For our evaluation, we used DecisionQ machine learning algorithms to build Bayesian network models of a representative sample of data licensed from Thomson-Reuters' MarketScan consisting of 185,322 enrollees with three full-year claim records. Data sets were prepared, and a stepwise learning process was used to train a series of Bayesian belief networks (BBNs). The BBNs were validated using a 10 percent holdout set.
The networks were highly predictive, with the risk-stratification BBNs producing area under the curve (AUC) for SUD positive of 0.948 (95 percent confidence interval [CI], 0.944-0.951) and 0.736 (95 percent CI, 0.721-0.752), respectively, and SUD negative of 0.951 (95 percent CI, 0.947-0.954) and 0.738 (95 percent CI, 0.727-0.750), respectively. The cost estimation models produced area under the curve ranging from 0.72 (95 percent CI, 0.708-0.731) to 0.961 (95 percent CI, 0.95-0.971).
We were able to successfully model a large, heterogeneous population of commercial enrollees, applying state-of-the-art machine learning technology to develop complex and accurate multivariate models that support near-real-time scoring of novel payer populations based on historic claims and diagnostic data. Initial validation results indicate that we can stratify enrollees with SUD diagnoses into different cost categories with a high degree of sensitivity and specificity, and the most challenging issue becomes one of policy. Due to the social stigma associated with the disease and ethical issues pertaining to access to care and individual versus societal benefit, a thoughtful dialogue needs to occur about the appropriate way to implement these technologies.
本文探讨了使用机器学习和贝叶斯分类模型来开发广泛适用的风险分层模型,以指导患有物质使用障碍(SUD)的健康计划参保人的疾病管理。虽然支付方了解与SUD相关的高成本和高发病率,并通过利用审查、急性干预、保险范围和成本限制以及疾病管理来进行管理,但文献表明这些方式在改善患者预后和控制成本方面的结果参差不齐。我们的目标是评估数据挖掘方法识别慢性病新风险因素和参保人利用情况分层的潜力,这可用于开发新方法,将疾病管理服务目标化,以实现参保人和支付方的利益最大化。
为进行评估,我们使用DecisionQ机器学习算法,基于从汤森路透市场扫描数据库获得许可的具有代表性的数据样本构建贝叶斯网络模型,该样本包含185,322名参保人,每人有三年的完整理赔记录。我们对数据集进行了准备,并使用逐步学习过程来训练一系列贝叶斯信念网络(BBN)。使用留一法验证集对BBN进行验证。

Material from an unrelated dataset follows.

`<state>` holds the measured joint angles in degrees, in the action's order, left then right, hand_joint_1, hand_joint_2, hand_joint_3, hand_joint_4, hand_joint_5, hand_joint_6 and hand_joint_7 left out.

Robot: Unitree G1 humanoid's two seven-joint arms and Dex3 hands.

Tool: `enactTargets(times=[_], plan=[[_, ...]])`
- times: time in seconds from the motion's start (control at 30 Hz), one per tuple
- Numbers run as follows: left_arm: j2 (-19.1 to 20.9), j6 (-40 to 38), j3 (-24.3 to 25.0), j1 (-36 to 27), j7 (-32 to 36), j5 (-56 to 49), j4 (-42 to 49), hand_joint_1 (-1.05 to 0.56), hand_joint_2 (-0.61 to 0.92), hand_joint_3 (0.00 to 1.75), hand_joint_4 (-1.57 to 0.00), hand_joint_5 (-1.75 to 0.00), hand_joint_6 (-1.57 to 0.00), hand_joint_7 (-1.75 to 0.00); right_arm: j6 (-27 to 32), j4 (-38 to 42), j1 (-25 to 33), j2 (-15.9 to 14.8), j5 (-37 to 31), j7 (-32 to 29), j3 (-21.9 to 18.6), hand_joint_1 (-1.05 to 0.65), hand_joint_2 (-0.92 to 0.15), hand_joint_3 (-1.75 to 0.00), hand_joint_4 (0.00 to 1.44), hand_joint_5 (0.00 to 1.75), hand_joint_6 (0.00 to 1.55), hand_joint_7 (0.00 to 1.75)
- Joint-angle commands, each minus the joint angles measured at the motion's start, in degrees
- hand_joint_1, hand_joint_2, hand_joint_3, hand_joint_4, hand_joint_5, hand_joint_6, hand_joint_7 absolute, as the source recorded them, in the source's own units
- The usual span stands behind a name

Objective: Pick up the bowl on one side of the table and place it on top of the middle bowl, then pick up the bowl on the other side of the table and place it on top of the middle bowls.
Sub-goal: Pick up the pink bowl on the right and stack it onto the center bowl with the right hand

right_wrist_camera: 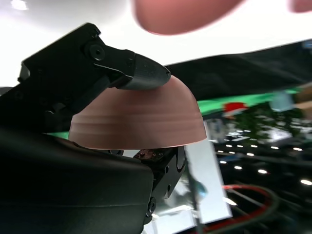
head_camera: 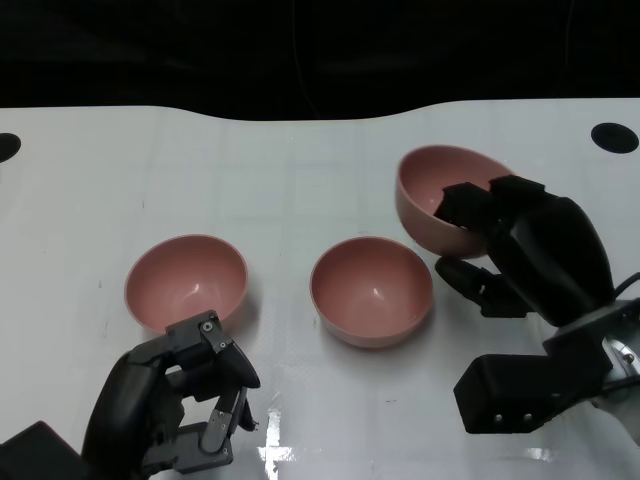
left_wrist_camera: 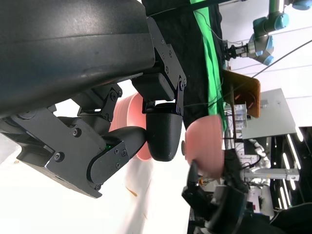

这些网络具有很高的预测性,风险分层BBN对SUD阳性的曲线下面积(AUC)分别为0.948(95%置信区间[CI],0.944 - 0.951)和0.736(95%CI,0.721 - 0.752),对SUD阴性的曲线下面积分别为0.951(95%CI,0.947 - 0.954)和0.738(95%CI,0.727 - 0.750)。成本估计模型的曲线下面积范围为0.72(95%CI,0.708 - 0.731)至0.961(95%CI,0.95 - 0.971)。
我们能够成功地对大量异质的商业参保人群进行建模,应用先进的机器学习技术开发复杂且准确的多变量模型,这些模型可根据历史理赔和诊断数据对新的支付方人群进行近实时评分。初步验证结果表明,我们能够以高度的敏感性和特异性将患有SUD诊断的参保人分层到不同的成本类别中,而最具挑战性的问题变成了政策问题。由于与该疾病相关的社会污名以及与获得护理和个人与社会利益相关的伦理问题,需要就实施这些技术的适当方式进行深入的对话。